Mais tandis que le fait de dire le mot vrai-qui est travail et praxis- signifie transformer le monde, cette appellation n'est pas réservée à quelques hommes comme un privilège, mais en fait le droit de chaque homme. Par conséquent, personne ne peut dire le mot vrai de sa seule initiative, personne ne peut en dire à la place d'un autre par un geste prescriptif qui dépossède les autres de leurs mots..>> (7) Devant la "dépossession du monde"(Jacques Berque) constitutive du système impérial, Haïti a opposé la reconstitution de soi dans la recomposition d'un ordre social autre.Néanmoins, l'élite de ce pays semble s'être arrêtée à la geste de 1804. Ainsi l'impression de cette suspension sociétale bi-séculaire a-t-elle porté les essayistes, les anthropologues, sociologues, politologues,etc, à se pencher et à plancher sur des schémas d'explication de la crise structurelle qui a toujours secoué la société haïtienne. (8)
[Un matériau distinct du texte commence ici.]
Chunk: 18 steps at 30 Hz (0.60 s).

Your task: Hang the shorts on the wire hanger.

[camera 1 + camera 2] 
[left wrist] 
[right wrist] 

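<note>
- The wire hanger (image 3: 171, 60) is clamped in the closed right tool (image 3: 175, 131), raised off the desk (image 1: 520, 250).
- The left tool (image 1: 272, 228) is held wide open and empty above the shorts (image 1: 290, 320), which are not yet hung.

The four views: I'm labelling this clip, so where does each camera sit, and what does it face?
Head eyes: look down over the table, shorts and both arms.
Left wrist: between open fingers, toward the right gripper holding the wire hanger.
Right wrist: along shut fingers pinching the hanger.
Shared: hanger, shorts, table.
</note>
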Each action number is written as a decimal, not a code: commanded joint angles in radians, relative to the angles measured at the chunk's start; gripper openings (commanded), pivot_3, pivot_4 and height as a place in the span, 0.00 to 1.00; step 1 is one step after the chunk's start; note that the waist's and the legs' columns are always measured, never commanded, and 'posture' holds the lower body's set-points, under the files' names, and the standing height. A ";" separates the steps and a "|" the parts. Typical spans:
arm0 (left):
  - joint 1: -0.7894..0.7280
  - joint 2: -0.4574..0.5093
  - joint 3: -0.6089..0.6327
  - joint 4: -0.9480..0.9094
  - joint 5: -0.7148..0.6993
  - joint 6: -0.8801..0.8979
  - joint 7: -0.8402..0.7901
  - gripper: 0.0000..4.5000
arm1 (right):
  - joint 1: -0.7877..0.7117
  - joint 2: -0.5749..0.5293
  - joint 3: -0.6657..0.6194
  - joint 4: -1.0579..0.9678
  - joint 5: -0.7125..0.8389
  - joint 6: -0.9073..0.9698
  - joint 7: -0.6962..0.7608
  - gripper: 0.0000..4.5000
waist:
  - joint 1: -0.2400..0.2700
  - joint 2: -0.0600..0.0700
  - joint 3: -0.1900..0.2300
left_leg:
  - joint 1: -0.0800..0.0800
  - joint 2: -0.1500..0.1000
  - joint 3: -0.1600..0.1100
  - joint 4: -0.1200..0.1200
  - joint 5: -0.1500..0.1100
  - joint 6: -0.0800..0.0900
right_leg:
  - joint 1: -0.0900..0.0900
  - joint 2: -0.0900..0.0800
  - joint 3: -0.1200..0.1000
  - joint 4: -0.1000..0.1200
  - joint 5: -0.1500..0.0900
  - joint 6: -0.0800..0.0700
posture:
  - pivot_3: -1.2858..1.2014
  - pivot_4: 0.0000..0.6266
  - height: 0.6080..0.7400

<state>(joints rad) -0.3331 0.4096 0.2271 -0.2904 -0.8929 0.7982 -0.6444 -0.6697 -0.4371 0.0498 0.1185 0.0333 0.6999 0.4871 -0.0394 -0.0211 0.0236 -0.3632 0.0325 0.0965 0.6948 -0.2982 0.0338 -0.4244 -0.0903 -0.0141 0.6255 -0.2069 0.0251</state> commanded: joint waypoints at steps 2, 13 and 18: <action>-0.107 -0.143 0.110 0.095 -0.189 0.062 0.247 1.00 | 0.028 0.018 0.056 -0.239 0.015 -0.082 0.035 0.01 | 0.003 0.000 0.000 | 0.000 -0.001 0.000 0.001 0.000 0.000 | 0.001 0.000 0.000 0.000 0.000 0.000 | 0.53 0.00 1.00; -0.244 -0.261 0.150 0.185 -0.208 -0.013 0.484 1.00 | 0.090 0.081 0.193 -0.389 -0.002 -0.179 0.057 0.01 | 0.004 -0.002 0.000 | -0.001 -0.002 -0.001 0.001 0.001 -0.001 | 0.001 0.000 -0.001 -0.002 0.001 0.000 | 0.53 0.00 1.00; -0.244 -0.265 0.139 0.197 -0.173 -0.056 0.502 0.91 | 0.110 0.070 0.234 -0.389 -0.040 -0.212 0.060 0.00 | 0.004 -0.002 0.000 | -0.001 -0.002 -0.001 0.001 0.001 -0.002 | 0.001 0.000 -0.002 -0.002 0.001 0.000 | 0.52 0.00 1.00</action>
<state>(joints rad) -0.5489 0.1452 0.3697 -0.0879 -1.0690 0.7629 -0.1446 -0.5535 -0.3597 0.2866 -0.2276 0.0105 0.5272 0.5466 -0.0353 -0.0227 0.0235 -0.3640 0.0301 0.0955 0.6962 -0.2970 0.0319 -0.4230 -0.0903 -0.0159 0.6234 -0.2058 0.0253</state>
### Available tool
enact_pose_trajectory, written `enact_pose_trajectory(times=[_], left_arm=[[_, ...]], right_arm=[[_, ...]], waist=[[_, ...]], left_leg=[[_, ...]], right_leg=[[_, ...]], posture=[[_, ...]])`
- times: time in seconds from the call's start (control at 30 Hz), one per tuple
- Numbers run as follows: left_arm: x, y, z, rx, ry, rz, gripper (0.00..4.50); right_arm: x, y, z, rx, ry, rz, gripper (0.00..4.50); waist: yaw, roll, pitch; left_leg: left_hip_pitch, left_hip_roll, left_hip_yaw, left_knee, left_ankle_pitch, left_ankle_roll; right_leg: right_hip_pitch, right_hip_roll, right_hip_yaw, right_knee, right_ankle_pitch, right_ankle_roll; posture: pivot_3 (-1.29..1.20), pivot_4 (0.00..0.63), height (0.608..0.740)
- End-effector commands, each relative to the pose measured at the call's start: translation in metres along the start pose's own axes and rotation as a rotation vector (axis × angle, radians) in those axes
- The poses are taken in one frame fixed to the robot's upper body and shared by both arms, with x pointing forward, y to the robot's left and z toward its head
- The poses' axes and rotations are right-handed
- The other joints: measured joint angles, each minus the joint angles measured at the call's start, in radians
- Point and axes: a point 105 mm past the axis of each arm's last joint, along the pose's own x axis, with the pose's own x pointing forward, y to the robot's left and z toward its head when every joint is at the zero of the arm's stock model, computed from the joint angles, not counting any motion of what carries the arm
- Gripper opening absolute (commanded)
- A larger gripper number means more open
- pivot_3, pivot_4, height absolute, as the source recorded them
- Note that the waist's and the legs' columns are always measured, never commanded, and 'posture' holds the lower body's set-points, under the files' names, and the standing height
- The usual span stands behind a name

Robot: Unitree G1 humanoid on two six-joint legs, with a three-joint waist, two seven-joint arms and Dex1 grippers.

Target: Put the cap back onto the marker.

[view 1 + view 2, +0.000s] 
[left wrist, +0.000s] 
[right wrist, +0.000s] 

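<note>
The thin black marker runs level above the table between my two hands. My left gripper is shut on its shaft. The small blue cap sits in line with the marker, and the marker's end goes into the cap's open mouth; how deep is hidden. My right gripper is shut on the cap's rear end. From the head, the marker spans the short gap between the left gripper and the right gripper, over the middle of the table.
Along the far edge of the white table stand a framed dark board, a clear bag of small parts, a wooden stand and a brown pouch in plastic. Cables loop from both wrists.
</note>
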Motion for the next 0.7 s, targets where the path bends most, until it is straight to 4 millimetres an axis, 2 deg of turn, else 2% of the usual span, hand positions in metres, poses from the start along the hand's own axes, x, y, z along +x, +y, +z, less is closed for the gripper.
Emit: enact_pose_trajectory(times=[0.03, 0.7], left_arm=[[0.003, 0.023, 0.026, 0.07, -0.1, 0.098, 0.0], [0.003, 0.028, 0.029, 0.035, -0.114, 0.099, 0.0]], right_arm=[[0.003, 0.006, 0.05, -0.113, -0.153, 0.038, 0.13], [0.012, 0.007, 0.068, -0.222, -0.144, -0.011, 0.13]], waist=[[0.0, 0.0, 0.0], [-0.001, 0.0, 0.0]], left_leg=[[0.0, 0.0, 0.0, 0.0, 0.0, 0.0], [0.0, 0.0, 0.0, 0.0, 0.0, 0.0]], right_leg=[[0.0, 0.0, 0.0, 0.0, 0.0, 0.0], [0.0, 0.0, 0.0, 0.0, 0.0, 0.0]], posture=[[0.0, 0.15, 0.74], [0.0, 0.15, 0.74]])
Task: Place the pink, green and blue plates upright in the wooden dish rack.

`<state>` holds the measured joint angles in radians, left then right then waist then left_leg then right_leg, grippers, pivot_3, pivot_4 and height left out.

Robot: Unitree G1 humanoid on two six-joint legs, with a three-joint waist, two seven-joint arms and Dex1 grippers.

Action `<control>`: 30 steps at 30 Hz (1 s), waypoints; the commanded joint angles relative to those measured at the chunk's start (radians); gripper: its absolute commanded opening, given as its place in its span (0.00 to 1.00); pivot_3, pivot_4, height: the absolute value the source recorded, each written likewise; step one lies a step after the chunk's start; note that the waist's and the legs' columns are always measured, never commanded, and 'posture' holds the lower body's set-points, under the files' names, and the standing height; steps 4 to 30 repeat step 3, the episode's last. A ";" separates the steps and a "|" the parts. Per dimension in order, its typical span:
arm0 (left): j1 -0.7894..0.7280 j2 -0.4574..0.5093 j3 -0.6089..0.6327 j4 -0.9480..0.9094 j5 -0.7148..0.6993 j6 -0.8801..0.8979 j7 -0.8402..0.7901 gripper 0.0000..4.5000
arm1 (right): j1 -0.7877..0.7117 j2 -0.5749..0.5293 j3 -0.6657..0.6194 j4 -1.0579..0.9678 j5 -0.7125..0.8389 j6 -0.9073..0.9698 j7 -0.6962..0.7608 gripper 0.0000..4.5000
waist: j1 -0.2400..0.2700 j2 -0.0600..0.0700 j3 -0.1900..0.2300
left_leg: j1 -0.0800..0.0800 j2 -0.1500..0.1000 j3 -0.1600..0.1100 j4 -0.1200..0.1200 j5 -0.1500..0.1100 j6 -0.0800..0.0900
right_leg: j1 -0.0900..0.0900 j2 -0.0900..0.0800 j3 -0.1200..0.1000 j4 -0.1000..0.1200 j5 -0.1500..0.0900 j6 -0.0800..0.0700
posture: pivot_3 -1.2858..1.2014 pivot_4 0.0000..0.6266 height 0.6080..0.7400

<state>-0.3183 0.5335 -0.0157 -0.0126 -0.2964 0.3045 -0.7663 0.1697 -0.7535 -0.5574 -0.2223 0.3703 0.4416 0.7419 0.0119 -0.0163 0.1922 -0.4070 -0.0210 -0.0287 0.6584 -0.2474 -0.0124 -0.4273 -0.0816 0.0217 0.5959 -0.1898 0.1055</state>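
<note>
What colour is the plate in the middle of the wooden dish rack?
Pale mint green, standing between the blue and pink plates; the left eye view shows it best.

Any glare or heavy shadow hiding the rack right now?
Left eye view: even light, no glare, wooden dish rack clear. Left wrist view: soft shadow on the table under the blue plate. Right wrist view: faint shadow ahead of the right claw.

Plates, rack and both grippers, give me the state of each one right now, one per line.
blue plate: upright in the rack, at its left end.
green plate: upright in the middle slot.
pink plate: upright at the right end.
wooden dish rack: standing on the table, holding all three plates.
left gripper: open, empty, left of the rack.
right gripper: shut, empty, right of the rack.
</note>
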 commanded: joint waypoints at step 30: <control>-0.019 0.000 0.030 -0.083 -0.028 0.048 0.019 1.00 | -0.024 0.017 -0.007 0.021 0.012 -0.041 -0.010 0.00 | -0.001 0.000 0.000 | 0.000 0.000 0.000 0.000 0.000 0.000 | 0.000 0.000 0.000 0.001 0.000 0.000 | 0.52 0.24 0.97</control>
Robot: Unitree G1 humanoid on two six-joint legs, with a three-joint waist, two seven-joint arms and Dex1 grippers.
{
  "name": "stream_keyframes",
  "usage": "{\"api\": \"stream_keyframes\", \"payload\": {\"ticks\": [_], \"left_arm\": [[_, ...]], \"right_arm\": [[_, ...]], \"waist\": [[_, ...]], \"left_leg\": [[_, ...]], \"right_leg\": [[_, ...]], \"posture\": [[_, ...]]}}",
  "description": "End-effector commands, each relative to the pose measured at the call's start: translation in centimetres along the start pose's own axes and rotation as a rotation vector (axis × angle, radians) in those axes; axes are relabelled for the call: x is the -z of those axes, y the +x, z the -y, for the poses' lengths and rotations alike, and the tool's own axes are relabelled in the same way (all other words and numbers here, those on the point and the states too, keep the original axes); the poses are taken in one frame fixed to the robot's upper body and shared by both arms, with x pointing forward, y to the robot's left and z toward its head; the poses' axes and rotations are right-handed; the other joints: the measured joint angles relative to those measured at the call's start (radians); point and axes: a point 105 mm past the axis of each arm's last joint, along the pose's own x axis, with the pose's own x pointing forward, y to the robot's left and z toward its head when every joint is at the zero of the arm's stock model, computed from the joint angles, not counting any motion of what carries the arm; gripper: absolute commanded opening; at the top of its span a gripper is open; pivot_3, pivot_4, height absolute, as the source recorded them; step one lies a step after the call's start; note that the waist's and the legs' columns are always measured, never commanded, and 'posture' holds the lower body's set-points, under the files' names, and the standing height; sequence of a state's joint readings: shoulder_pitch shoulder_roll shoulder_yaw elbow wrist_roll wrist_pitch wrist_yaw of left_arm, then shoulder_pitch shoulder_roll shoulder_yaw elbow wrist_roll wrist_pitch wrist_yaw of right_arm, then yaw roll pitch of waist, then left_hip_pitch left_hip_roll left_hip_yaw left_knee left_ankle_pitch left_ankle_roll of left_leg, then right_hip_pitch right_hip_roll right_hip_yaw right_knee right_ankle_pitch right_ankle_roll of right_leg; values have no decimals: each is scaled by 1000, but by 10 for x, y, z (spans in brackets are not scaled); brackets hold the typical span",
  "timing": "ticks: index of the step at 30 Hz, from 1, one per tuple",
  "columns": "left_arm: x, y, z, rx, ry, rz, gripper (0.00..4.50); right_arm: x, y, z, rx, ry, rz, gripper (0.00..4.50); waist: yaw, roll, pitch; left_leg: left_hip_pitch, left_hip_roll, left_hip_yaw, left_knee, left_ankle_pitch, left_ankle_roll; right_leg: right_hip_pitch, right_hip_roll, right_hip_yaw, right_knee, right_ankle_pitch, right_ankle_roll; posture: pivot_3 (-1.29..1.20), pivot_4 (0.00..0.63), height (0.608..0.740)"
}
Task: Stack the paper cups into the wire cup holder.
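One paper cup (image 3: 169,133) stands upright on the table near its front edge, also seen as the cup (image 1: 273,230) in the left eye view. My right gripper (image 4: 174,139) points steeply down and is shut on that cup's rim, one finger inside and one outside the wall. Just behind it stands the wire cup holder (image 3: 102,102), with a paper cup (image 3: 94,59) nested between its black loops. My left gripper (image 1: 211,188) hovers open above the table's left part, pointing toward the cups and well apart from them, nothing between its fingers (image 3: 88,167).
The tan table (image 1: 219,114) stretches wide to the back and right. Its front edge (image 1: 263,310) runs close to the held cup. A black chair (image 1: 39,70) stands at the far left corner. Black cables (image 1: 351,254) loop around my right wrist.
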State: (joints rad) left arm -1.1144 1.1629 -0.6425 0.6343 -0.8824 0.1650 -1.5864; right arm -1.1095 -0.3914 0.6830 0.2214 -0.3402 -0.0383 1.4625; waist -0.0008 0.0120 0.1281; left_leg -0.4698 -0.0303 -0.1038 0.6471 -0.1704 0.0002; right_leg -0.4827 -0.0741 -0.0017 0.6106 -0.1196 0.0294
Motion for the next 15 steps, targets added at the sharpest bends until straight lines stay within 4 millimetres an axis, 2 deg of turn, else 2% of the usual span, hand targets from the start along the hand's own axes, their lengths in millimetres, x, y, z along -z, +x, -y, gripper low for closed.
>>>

En revanche, les acteurs socio-culturels, qui balisent la culture populaire, lui ont symboliquement donner la réplique, le réalisme merveilleux de Jacques-Stephen Alexis, en structurant les moyens de communication, une langue, le créole, un système de croyances et de pratiques, la religiosité populaire et un aménagement de son environnement. C'est certes la culture, comme espace de liberté. Toutefois, le mimétisme de l'élite, Jean Price-Mars l'aurait intitulé, son bovarysme, comme part maudite (Georges Bataille), a donné lieu à un État-victimaire (René Girard) qui a conduit le pays à la ruine.
Comment pouvons-nous alors prononcer Haïti comme mot vrai, comme nom porteur d'une cause juste?
À la manière de Friedrich Hegel? Karl Marx? Jean-Jacques Dessalines? Henri Christophe? Alexandre Pétion? Des mouvements sociaux? Des Cités?...?
1-Marc Ferro, Comment on raconte l'histoire aux enfants à travers le monde entier, Paris, Payot,1981,p7.
2-Marc Ferro, Histoire des colonisations des conquêtes aux indépendances XIIIè-XXè siècles, Paris, Éditions du Seuil,1994, p173.
3-John O'Neil: << Le langage et la décolonisation: Fanon et Freire>>Sociologie et Sociétés(vol 6 No. 2 novembre 1976), p55.
4-Thomas Madiou: Histoire d'Haïti. Tome III 1803-1807, Port-au-Prince, Éditions Henri Deschamps, 1989.p131.
5-Jean Fouchard: <<Où, quand et par qui fut choisi de redonner à notre patrie le nom Indien d'Ayti>>. Bulletin du Bureau National d'Ethnologie(N.1. 1984) p65.
6- Léopold Sédar Senghor, Anthologie de la Nouvelle Poésie nègre et malgache de langue française précédée de <<Orphée Noir>> par Jean-Paul Sartre, Paris, Presses Universitaires de France, 1948.
7- John O'Neil, op.cit.p60.
8- Sténio Vincent: <<Le glissement de la nation>> En posant les jalons, tome 1,pp91-269, 1939.